2021 may just be the year of the reception.
In its annual wedding survey, The Knot found that 32% couples who went ahead with a wedding ceremony in 2021 pushed their reception into the new year, and another 15% postponed both. So, not only will millions of couples in the U.S. be getting married this year—about 2.77 million according to The Wedding Report, which is up 30% over pre-pandemic 2019—those who already formalized their union will be celebrating anew with family and friends. Couples report that they’ll spend about $22,500 on their reception in 2021, which is right in line with what they spent two years ago. That’s great news for an events industry rumbling back to life, especially wedding vendors.
Not only did the pandemic push celebrations into 2021, it pushed some of the make-do’s people came up with to accommodate health protocols into the mainstream. These trends are rapidly becoming themes in and of themselves. Here’s a look at three we think have staying power.
While individuality in terms of the wedding couple’s quirks, tastes and preferences has long driven event themes, it’s individuality in the sense of honoring the individuals celebrating with (in person or from afar) the couple that has taken center stage in 2021.
One example: personalized welcome boxes that make every attendee feel honored, tailored to both the event theme and the recipient. Think “special moment in a box”—tie a silk replica of a bouquet flower around a handwritten note. Echo an element of the décor in a miniature version, such as a delicious-smelling votive that matches the candles on the table. Tuck in a personal photo with a short “remember when” story that captures a special moment between the bride or groom and the recipient. Add location-specific scents that will bring back memories later, such as essential oils that hint of the sea, the forest or a field of wildflowers. Include a handy travel or toiletry item you know they love. And of course, include the recipient’s name or nickname on the box itself. Welcome boxes are also easy to send to those joining the festivities remotely, a nice touch that helps everyone feel included, no matter how far away they really are.
Individuality has also made its way to the dining table, where personal portions served at the table have taken the place of the come one, come all serving line. Beautifully designed bites and small versions of communal dishes came to the fore as safety measures during the pandemic, and they’re here to stay, at least for a while. Chefs are getting creative with their courses, using small serving dishes and bringing in edible, decorative elements that speak to the locale—an offshoot of the farm-to-table movement. They’re making hors d’oeuvres single-serving size, such as personal charcuterie boards. Bakers are even producing “mini cakes”—bite-sized replicas of the wedding cake, each one a little work of art displayed on a tiered stand or individually at each place setting. This adds a tasty element to place settings, and it also makes it easier to produce individual portions that accommodate guests’ dietary needs.

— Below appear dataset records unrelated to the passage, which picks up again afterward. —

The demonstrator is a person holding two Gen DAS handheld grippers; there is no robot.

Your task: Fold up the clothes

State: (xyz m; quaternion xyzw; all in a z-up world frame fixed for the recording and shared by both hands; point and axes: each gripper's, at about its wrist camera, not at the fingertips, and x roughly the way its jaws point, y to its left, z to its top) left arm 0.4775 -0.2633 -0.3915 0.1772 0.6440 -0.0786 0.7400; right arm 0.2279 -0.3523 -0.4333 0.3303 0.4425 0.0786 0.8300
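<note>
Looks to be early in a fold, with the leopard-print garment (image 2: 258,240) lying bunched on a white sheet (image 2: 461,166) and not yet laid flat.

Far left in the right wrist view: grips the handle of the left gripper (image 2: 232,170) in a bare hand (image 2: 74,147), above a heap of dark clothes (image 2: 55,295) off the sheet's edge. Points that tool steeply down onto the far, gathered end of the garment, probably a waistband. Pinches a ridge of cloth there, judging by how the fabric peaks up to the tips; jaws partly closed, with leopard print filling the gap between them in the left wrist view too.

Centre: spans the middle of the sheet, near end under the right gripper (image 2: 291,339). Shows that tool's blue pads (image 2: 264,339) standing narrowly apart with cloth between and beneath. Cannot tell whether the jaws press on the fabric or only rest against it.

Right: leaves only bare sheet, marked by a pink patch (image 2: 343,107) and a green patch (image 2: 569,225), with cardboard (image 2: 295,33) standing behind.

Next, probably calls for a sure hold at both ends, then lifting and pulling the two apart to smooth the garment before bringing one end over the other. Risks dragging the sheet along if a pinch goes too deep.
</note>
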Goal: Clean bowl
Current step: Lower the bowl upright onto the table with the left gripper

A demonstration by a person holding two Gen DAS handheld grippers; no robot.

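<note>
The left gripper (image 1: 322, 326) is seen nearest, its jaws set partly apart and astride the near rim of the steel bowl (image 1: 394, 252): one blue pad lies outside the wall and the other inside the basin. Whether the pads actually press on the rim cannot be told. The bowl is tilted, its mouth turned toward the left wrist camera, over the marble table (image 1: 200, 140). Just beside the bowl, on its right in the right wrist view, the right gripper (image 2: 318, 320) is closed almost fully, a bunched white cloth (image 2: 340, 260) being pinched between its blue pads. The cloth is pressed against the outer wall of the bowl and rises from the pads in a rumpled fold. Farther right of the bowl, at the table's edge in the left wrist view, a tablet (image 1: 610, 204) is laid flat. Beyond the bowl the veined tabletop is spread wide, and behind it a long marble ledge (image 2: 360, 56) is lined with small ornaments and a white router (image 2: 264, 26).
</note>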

Weddings got a lot smaller in 2020—about 50% fewer guests than 2019, according to The Knot survey—and though the 2021 version may include a wider circle of friends and family, they’ll likely remain a more intimate affair. This is a catalyst for thinking differently about every aspect of the celebration, from the guest book and toasts to the aforementioned welcome box and meals.
The desire to live an “authentic” life—one that’s true to yourself—makes any event more of a gathering, philosophically speaking. It gives the couple and guests time to be more thoughtful and have more meaningful interactions, even as they’re moving through all the traditional aspects of a ceremony and celebration. Instead of mingling with acquaintances and seldom-seen relatives, people can spend quality time with close family and those in their inner circle. With lingering on the schedule, guest books can become memento-filled keepsakes with personal stories, small items that carry meaning for the couple and the person sharing them—even doodles and Dad jokes, if that’s what suits. Toasts and formal speeches turn into the casual sharing of fond memories that pretty much everyone in the room “gets.”
Intimacy is also reflected in the furniture, with comfy chairs and sofas replacing formal rows of hard folding chairs. When the ceremony is over, they can be easily angled for conversations that last long into the afternoon or night. This gives couples endless options indoors and out, as the rigid grid system—center aisle, same number of chairs either side—gives way to a casual setting that flows easily in any direction or configuration, with seating that accommodates guests of every age.
Intentionality puts meaning front and center. Here is where individuality reflects the essence of the couple’s beliefs. “Should-haves” don’t make their way into the ceremony unless they are must-haves from a personal standpoint—a traditionalist may truly want something old, something new, something borrowed and something blue.
Intentionality can mean eco-friendly, vegan or recycled. It can mean donations to a charity instead of money for the honeymoon—or money for the honeymoon. It can show up as a preference for a piece of art or handiwork from every guest instead of a store-bought gift. The couple’s choice supersedes the desires of others, even if that choice is to accommodate others’ desires.
Intentionality is also reflected in the guest list, the location, the décor—every aspect of the celebration is an opportunity to breathe personalization and personality into the proceedings. Who brings the couple joy? What place holds special memories? Which items provide a sense of history, of family, of the promise of the future?
Capitalize on the Three I’s
The three I’s—individuality, intimacy, intentionality—give event planners the opportunity to produce ceremonies and receptions that are unique to the couple and truly one-of-a-kind. That’s a trend worth following in 2021.